Our most similar text has the index 1 in our database with a similarity score of 0.96 (the maximum is 1.0).

# results with d=64
print(question)
print(wikipedia_texts[1])
>> ['Where was Albert Einstein born?']
>> 'Albert Einstein was born in Ulm in the Kingdom of Württemberg in the German Empire, on 14 March 1879.'

I also reran the code with matryoshka_dim=768 and got similar results.
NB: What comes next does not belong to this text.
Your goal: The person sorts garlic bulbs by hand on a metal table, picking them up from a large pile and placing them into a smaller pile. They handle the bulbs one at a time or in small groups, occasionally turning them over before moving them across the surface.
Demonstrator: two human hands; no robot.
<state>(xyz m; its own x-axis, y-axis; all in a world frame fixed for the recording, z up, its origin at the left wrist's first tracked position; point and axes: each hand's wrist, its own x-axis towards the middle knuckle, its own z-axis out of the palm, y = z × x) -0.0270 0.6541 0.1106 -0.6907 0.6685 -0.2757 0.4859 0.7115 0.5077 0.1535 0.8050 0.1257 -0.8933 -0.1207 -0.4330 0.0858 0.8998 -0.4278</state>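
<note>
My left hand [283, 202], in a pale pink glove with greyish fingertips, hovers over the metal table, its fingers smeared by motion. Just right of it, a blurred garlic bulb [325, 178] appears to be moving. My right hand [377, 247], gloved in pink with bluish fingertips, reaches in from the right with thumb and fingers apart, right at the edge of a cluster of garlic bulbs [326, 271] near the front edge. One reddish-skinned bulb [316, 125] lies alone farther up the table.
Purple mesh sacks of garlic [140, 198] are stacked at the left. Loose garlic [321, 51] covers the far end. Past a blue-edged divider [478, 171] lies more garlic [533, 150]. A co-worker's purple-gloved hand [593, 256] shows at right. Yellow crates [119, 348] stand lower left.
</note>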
However, the higher dimensionality requires more memory and more computation.

# results with d=768
print(indices)
print(distances)
>> [[1 2 4 3 0 5]]
>> [[0.92466116 0.645744   0.54405797 0.54004824 0.39331824 0.37972206]]

MRL & Quantization

If we want to compress our embeddings even further, we can use MRL together with binary vector quantization. Binary quantization converts all numbers in the embedding vector that are greater than zero to one and everything else to zero [5].

Using binary quantization, an embedding vector of dimension d requires only d / 8 bytes of memory, which is a 32x reduction in size compared to the d * 4 bytes of float32 [4]. However, this reduction comes at the cost of performance.

Conclusion

Embedding models that use the Matryoshka loss during training are optimized for multiple embedding dimensions at the same time.

With Matryoshka Representation Learning, LLM users can trade off text embedding size for a small performance hit.

Smaller embeddings require less memory and computation, which can save a lot of money in the long run. They are also faster to compute and therefore have a higher retrieval speed, for example for a RAG application.

References

[1] A. Kusupati et al. (2022), Matryoshka Representation Learning, arXiv:2205.13147

[2] MatryoshkaLoss: https://www.sbert.net/docs/package_reference/losses.html#matryoshkaloss (accessed: 04–05–2024)

[3] nomic-embed-text-v1.5 on Hugging Face: https://huggingface.co/nomic-ai/nomic-embed-text-v1.5 (accessed: 04–05–2024)

[4] Faiss Documentation: https://github.com/facebookresearch/faiss/wiki/Getting-started (accessed: 04–05–2024)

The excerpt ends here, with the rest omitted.